Below are books released this month that have landed on my TBR table. Of these three, one is a book-length essay, one is nonfiction, and one is a novel. Two authors I’ve read their previous work, one author I’ve never read.

Nona Fernández’s Twilight Zone became a National Book Award finalist in 2021 for translated literature. I hoped it would win, even above Winter in Sokcho that I thought was a worthy contender and did win (it’s excellent). Still: Twilight Zone is a brilliantly evoked novel about the Pinochet dictatorship in Chile, written with such an imaginative approach and creatively woven plot threads it’s hard to forget. The book is the reason I became curious about Fernández’s work. Her new book, Voyager: Constellations of Memory, which comes out next week, begins with the author accompanying her mother to a doctor’s appointment in an effort to understand the reason for recent falls and her mother’s inability to remember what preceded them. When she views her mother’s brain scan, it reminds Fernández of the night sky. From here, Fernández travels to a place in Chile that’s one of the best places in the world for astronomical observation. From the publisher’s description:
Weaving together the story of her mother’s illness with story of her country and of the cosmos itself, Fernández braids astronomy and astrology, neuroscience and memory, family history and national history into this brief but intensely imagined autobiographical essay.
Voyager is slim at 136 pages. The description also says that in Voyager “Fernández finds a new container for her profound and surreal reckonings with the past,” which I’m assuming refers to the Pinochet years. More fuel for my curiosity. Natasha Wimmer is the translator of this novel.

Back in January 1988, I read Parallel Lives: Five Victorian Marriages by Phyllis Rose. I know that specific date because it’s written inside my copy. Those were the days I signed, dated, and noted the location when I finished a book.

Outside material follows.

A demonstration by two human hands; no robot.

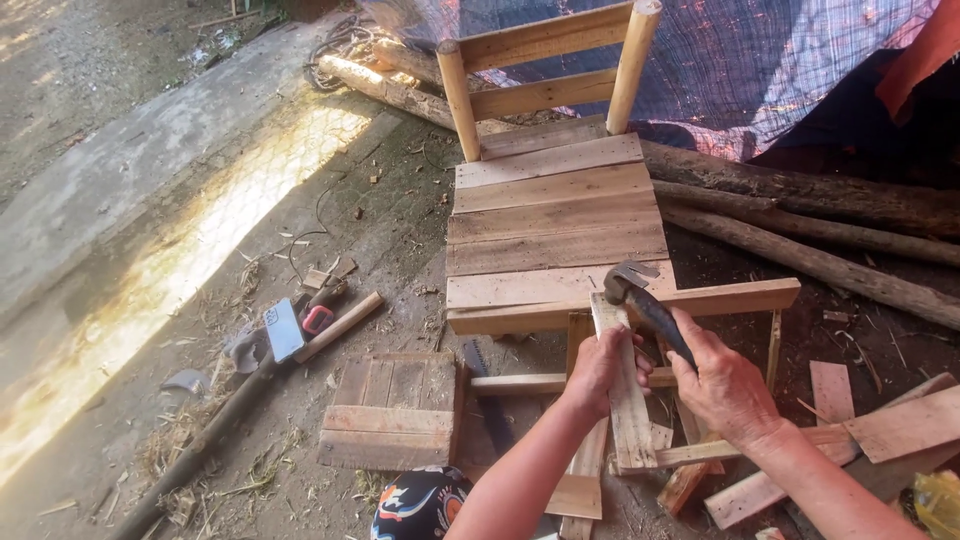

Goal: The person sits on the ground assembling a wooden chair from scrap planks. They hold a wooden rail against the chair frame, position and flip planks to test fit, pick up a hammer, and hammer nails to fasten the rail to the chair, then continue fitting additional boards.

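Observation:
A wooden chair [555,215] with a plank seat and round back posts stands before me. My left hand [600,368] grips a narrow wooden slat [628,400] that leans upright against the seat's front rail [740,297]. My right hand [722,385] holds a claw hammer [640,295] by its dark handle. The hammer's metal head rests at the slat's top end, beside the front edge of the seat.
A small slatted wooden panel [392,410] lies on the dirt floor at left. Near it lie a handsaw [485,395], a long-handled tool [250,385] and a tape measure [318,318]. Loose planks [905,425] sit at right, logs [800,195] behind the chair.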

Even if I hadn’t captured that information, I’d be close in guessing it because Rose’s chronicles and insights opened new ways of thinking for me about the married life shortly after my divorce. (Read a review of Parallel Lives in The Guardian.) Author Carmela Ciuraru walks a similar path in her new book, The Lives of the Wives: Five Literary Marriages, except with a focus on five 20th century relationships. They are between British theatre critic Kenneth Tynan and American author Elaine Dundy; British novelist Roald Dahl and American movie star Patricia Neal; English novelists Sir Kingsley Amis and Elizabeth Jane Howard; British sculptor and translator Una Troubridge and British author Radclyffe Hall; and Italian novelists Alberto Moravia and Elsa Morante. From The Wall Street Journal review:
Like Ms. Rose, Ms. Ciuraru is intensely interested in the vicissitudes of relationships over time. But although she accepts Ms. Rose’s contention that unhappy marriages feature two narrative constructs, which essentially present two conflicting versions of reality, her focus is mainly on the wife’s perspective.
I enjoyed Nom de Plume, Ciuraru’s first book (I described it as “highly entertaining, colorful, and engrossing” in my review, while praising Ciuraru’s cleverness). Not sure when I’ll get to Lives of the Wives, but I have high hopes for it.

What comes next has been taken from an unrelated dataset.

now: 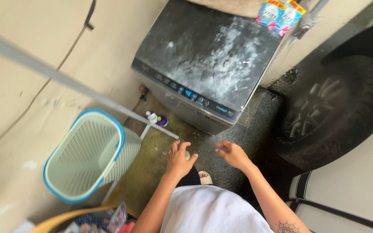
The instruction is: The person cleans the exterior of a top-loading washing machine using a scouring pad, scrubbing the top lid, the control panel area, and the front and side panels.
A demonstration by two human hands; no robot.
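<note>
pale green laundry basket (87, 155) with blue rim tipped over on the left, left hand (178, 159) fingers spread loose, right hand (233, 154) fingers half curled, both empty above the floor (152, 164), dusty grey washing machine (208, 60) just ahead, car tyre (333, 108) far right

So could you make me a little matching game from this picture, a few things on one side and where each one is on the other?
Things:
1. laundry basket
2. washing machine
3. car tyre
4. small bottle

Places:
A. on the ground at the washing machine's front left corner
B. at the right edge, on dark ground
C. left of the two hands, pale green with a blue rim
D. at the top middle, its dark lid streaked white

Pairs: 1-C, 2-D, 3-B, 4-A
</note>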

Last August, we read the horrible news about Salman Rushdie being attacked by a knife-wielding maniac. He survived (nobody thought he would, long hours in surgery) and has lost the sight in his right eye. There’s a profile by David Remnick about Mr. Rushdie in a February New Yorker magazine. It’s the first interview he’s given since the attack.

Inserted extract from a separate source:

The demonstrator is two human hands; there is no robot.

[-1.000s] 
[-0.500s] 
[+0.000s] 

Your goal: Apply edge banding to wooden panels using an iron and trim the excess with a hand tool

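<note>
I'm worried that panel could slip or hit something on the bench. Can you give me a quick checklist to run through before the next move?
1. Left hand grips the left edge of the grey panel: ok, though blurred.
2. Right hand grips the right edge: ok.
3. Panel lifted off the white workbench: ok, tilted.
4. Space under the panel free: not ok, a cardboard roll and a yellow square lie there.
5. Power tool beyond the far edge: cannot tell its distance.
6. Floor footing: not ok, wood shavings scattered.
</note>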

There’s much better news now, especially for readers of Mr. Rushdie’s work: His latest novel, Victory City, is published this month. It’s the story about a woman in 14th century India inhabited by a deity. Here’s how it all begins, from the novel’s description:
In the wake of an unimportant battle between two long-forgotten kingdoms in fourteenth-century southern India, a nine-year-old girl has a divine encounter that will change the course of history. After witnessing the death of her mother, the grief-stricken Pampa Kampana becomes a vessel for her namesake, the goddess Pampa, who begins to speak out of the girl’s mouth. Granting her powers beyond Pampa Kampana’s comprehension, the goddess tells her that she will be instrumental in the rise of a great city called Bisnaga—’victory city’—the wonder of the world.
Over the next 250 years, Kampana’s life purpose is intimately entwined with Bisnaga as rulers, battles, and allegiances shift the city’s magical fabric and interfere with her mission. I’m intrigued by the concept of a protagonist inhabited by a deity. Given Mr. Rushdie’s stellar literary output, which I’ve yet to read (shamefully admitted), perhaps it’s where I could start.
I also admire Nona Fernández very much — she’s incredibly talented (haven’t read Twilight but did read Space Invaders, which also dealt with the Pinochet dictatorship). It’s nice to know that she has another work due out shortly.
I’ve read a few reviews of The Lives of Wives, which sounds quite interesting; it struck me almost as an update on Parallel Lives (which I enjoyed).
Thank heaven I’m not the only one who hasn’t read Rushdie . . . . I will get around to him. Some day.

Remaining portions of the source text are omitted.